#### TASK OBJECTIVE
Report how many lines in the entries below have the word "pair" in them, and give no other words.

#### RECORDS SUPPLIED
+ + + + + + +

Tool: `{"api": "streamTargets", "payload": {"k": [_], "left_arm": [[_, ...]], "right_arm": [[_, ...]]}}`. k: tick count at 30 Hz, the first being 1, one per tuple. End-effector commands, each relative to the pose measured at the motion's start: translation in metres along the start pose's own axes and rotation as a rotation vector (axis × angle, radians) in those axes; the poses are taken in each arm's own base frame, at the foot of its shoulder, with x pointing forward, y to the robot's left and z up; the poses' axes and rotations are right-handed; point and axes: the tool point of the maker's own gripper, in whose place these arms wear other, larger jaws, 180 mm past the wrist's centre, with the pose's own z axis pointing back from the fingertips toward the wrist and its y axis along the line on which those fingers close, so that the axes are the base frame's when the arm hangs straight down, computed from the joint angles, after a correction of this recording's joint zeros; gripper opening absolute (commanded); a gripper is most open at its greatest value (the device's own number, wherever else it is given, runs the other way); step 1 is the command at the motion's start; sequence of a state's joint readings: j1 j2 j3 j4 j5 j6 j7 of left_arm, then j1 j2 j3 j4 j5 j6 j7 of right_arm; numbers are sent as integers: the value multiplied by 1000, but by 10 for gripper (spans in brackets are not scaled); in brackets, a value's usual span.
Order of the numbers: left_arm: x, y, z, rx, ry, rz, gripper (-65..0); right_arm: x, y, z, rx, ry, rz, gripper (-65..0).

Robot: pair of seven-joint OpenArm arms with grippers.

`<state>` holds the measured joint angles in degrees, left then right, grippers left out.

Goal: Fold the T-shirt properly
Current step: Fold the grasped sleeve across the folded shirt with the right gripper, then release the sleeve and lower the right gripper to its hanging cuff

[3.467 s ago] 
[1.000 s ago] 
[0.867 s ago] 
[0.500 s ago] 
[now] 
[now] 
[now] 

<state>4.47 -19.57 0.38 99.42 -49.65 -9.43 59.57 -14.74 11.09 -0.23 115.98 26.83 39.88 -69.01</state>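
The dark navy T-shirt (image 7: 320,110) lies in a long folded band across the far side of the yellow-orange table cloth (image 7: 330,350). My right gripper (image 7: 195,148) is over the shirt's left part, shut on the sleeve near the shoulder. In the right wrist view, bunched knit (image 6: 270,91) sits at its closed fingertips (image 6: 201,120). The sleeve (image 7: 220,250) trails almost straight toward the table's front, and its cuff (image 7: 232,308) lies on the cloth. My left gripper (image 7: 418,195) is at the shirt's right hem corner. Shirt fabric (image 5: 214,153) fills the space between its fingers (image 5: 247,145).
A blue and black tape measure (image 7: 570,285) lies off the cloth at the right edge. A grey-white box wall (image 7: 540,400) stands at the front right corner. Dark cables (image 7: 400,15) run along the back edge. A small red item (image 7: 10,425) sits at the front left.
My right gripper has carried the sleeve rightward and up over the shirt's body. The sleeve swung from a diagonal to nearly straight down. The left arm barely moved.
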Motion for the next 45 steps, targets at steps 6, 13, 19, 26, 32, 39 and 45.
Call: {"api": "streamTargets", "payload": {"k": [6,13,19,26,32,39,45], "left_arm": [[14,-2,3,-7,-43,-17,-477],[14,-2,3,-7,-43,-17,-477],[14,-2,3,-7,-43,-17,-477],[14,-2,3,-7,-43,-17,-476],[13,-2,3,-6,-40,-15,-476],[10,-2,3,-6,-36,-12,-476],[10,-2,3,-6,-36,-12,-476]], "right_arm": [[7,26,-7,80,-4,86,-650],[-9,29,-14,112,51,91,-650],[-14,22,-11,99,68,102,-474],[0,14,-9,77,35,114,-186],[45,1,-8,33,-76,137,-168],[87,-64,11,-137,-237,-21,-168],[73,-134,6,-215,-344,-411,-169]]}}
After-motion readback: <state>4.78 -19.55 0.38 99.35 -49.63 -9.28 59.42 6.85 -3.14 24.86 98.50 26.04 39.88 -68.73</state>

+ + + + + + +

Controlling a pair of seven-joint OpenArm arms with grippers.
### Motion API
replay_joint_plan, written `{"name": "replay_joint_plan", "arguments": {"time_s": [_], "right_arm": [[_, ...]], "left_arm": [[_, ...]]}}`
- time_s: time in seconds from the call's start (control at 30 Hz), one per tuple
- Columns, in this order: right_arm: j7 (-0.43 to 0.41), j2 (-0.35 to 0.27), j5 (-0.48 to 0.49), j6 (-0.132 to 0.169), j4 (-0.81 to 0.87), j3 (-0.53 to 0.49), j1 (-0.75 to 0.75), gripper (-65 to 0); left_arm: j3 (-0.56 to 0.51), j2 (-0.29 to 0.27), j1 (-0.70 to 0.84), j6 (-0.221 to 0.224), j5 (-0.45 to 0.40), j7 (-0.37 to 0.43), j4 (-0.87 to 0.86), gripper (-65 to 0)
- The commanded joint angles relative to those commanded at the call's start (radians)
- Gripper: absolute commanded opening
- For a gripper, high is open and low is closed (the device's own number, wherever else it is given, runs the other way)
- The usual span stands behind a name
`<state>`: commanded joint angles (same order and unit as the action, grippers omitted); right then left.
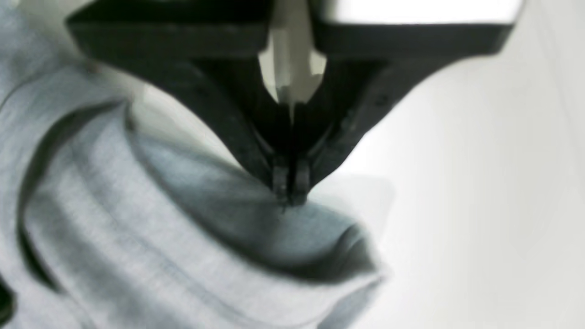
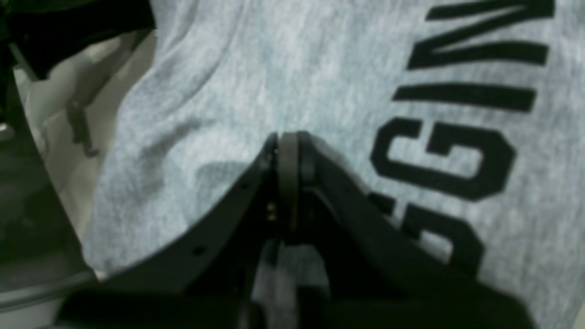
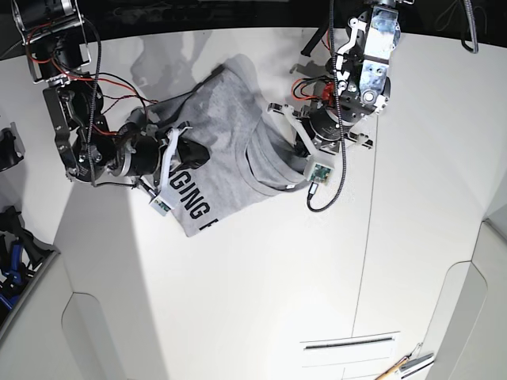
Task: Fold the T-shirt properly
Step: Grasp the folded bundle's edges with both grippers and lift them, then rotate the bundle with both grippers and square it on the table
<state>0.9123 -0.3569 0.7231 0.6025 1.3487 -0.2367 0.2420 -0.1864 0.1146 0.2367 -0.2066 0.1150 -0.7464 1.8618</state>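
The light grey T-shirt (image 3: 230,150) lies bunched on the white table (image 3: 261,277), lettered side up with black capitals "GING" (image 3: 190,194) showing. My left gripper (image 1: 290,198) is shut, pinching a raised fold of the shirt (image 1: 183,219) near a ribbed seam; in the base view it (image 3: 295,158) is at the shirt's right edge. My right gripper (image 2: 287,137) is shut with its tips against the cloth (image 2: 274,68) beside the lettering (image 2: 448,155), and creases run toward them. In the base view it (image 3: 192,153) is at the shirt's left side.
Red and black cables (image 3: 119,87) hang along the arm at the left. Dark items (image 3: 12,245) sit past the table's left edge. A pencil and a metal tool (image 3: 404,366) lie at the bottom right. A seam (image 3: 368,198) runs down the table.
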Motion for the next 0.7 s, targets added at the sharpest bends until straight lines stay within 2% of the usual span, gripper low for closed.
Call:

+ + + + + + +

#### RESULT
2